Policy critical to success
“In light of some of the biggest challenges our industry, democracy and society can face, we want to help find solutions. We are in a decent place, but the next three years are critical for policymaking if we are to keep investment in the UK.
“UKPIA members are already a major part of projects that will potentially deliver over 10GW of hydrogen to the UK by 2030. Our sector is at the forefront of the delivery of CCUS and Sustainable Aviation Fuel and is investing now in future manufacturing capability in the UK.
“For companies to continue to invest in low carbon production in the UK, the investment conditions need to be attractive and competitive relative to those in other countries where businesses could invest their money.
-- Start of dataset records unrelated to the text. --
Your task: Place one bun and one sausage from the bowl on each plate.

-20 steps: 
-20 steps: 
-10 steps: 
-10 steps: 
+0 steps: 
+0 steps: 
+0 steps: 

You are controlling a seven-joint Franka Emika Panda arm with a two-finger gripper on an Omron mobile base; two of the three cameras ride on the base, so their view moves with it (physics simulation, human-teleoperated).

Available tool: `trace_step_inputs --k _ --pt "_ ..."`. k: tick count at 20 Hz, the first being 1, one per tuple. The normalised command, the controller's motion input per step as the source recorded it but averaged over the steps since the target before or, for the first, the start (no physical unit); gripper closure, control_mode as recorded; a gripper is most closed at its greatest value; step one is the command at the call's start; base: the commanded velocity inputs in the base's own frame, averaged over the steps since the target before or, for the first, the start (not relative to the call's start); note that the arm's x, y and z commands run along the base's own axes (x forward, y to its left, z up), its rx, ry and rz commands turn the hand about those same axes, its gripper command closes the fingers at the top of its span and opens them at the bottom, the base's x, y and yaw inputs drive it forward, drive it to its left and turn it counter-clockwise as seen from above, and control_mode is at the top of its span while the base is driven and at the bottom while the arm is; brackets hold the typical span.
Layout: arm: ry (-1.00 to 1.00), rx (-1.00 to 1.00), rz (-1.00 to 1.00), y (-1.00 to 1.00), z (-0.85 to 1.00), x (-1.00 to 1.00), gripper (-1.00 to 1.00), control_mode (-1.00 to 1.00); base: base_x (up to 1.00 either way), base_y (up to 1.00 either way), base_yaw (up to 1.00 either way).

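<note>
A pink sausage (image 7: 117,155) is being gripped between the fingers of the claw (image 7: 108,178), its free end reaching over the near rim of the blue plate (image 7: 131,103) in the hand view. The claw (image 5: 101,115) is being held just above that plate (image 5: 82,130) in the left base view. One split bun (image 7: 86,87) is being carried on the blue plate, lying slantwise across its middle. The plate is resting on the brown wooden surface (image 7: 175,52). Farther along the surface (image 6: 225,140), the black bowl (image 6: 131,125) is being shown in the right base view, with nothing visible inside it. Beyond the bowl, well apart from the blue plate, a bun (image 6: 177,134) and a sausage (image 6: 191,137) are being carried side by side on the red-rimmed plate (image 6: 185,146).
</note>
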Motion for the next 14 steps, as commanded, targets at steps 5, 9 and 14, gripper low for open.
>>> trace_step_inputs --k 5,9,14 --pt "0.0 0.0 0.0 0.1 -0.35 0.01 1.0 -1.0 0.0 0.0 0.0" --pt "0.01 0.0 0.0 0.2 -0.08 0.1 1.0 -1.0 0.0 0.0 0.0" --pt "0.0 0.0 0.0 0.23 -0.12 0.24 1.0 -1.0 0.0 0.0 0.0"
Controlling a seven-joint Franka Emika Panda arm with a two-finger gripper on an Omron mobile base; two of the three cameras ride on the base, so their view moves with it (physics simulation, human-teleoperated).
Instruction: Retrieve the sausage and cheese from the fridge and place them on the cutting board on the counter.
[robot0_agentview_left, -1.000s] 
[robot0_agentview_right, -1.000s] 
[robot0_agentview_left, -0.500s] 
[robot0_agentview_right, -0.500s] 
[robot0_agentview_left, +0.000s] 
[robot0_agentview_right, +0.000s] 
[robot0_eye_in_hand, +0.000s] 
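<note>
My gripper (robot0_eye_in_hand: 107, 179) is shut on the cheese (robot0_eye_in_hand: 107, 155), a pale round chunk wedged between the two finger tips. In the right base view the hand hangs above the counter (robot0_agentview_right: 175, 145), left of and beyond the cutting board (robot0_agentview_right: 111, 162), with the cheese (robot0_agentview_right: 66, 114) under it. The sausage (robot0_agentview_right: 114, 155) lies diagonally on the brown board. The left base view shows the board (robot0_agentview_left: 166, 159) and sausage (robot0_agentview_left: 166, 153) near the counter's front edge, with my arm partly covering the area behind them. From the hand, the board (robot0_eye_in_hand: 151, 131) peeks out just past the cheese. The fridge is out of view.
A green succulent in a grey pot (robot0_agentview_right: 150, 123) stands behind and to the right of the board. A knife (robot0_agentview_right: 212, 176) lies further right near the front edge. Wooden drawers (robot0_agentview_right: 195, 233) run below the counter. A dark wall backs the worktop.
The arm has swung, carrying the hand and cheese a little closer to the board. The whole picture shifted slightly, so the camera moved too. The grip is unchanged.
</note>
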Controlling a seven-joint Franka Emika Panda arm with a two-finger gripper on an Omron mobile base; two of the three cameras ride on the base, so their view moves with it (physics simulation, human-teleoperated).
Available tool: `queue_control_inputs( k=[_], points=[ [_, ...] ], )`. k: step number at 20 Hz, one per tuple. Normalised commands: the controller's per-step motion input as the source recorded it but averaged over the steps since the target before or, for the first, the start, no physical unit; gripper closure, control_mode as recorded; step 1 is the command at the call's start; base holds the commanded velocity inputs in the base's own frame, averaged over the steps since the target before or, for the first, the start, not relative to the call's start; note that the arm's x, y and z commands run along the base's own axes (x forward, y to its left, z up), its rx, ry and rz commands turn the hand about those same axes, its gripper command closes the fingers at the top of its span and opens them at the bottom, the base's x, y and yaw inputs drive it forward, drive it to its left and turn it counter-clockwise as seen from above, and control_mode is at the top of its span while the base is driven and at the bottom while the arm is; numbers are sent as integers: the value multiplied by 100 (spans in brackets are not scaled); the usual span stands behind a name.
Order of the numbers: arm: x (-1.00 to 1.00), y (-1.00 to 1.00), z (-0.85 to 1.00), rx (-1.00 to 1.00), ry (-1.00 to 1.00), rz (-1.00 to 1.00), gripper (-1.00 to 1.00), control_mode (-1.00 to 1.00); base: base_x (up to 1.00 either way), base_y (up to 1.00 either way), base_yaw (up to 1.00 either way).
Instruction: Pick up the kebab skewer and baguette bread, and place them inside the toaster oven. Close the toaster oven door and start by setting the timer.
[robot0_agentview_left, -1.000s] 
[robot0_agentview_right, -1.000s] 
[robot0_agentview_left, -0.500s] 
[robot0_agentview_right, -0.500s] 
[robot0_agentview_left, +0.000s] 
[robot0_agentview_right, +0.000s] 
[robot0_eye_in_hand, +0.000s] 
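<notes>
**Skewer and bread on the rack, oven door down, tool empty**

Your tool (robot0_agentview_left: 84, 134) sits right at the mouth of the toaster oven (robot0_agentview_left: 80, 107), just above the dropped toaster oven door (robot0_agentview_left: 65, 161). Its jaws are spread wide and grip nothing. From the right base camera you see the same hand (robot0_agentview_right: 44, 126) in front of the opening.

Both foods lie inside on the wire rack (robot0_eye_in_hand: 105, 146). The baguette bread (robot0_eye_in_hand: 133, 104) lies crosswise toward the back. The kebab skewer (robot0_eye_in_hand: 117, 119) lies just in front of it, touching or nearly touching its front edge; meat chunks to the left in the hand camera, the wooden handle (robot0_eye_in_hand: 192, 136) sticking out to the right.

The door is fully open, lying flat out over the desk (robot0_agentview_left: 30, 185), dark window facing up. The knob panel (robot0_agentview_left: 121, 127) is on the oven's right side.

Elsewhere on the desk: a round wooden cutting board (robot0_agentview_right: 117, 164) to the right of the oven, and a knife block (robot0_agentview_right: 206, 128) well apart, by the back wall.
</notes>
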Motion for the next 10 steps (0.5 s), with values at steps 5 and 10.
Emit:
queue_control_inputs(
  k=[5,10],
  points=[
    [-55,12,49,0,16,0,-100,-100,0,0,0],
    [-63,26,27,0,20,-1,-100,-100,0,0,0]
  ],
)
Ensuring a strong domestic sector by offering strong incentives to continue to invest in the UK is the best way to deliver fuel security and net zero and will ensure an effective and competitive market that meets needs at a competitive price.”
Elizabeth de Jong is the CEO for UKPIA – the trade association that brings together companies involved in refining, renewable fuel production, terminal operations and filling stations.
Its members contribute significantly to the UK’s extensive and resilient fuel supply chain today as well as preparing for the future by planning and investing in projects that reduce emissions for tomorrow’s net-zero economy.